Your output should be one number, which is how many lines in the material contain "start".
+-------+
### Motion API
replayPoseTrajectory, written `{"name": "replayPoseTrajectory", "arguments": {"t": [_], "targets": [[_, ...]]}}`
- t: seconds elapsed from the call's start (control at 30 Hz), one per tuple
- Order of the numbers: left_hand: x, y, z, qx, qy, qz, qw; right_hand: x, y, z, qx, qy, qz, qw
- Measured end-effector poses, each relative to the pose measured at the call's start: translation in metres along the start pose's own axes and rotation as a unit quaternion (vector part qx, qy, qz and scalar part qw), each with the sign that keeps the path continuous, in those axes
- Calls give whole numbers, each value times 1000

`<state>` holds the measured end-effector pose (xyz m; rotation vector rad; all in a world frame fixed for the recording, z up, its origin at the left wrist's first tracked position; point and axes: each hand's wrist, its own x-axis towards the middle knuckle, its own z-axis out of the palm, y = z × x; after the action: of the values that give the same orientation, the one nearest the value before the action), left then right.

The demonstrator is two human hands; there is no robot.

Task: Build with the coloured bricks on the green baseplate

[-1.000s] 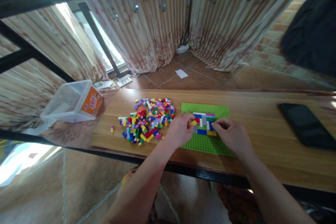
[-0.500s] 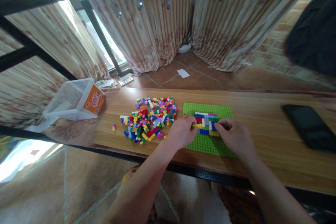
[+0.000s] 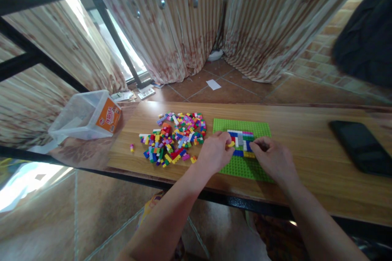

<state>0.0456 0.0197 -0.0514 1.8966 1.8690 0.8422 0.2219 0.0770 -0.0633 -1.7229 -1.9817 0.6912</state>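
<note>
A green studded baseplate (image 3: 245,171) lies on the table, bearing a low block of coloured building bricks (image 3: 240,140) in blue, white, red, grey and yellow. At its left side my left hand (image 3: 217,149) pinches a yellow brick (image 3: 230,144) against or just above the block; contact is hard to make out. My right hand (image 3: 271,155) has its thumb and forefinger closed at the block's right edge, by a dark blue brick (image 3: 250,146). Whether those fingers grip that brick or a small piece is hidden.
Left of the baseplate spreads a pile of loose bricks (image 3: 174,138), with one small piece (image 3: 132,147) apart. A clear plastic bin (image 3: 82,118) with an orange label stands beyond the table's left end. On the right lies a black phone (image 3: 361,147). The table's dark front edge (image 3: 232,200) runs below my forearms.
My left hand has shifted slightly to the right over the block, and the yellow brick looks turned and shows less of its length. My right hand stays almost where it was.
</note>
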Motion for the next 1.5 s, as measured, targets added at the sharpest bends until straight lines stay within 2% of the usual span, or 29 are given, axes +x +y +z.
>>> {"name": "replayPoseTrajectory", "arguments": {"t": [0.5,0.87,1.1,1.23,1.5], "targets": [[-3,2,11,3,-30,39,999,0,5,3,-11,8,-24,1000],[-6,-6,1,-33,-38,26,998,-1,4,4,-3,10,-41,999],[-6,-2,3,-6,-28,-6,1000,-2,6,4,-11,13,-57,998],[-8,2,9,19,-2,-7,1000,-2,7,4,-20,19,-60,998],[-9,3,12,-3,21,-21,1000,-2,5,4,-30,10,-47,998]]}}
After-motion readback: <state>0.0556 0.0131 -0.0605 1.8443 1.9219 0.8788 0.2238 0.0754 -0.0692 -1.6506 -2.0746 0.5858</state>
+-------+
Response: 2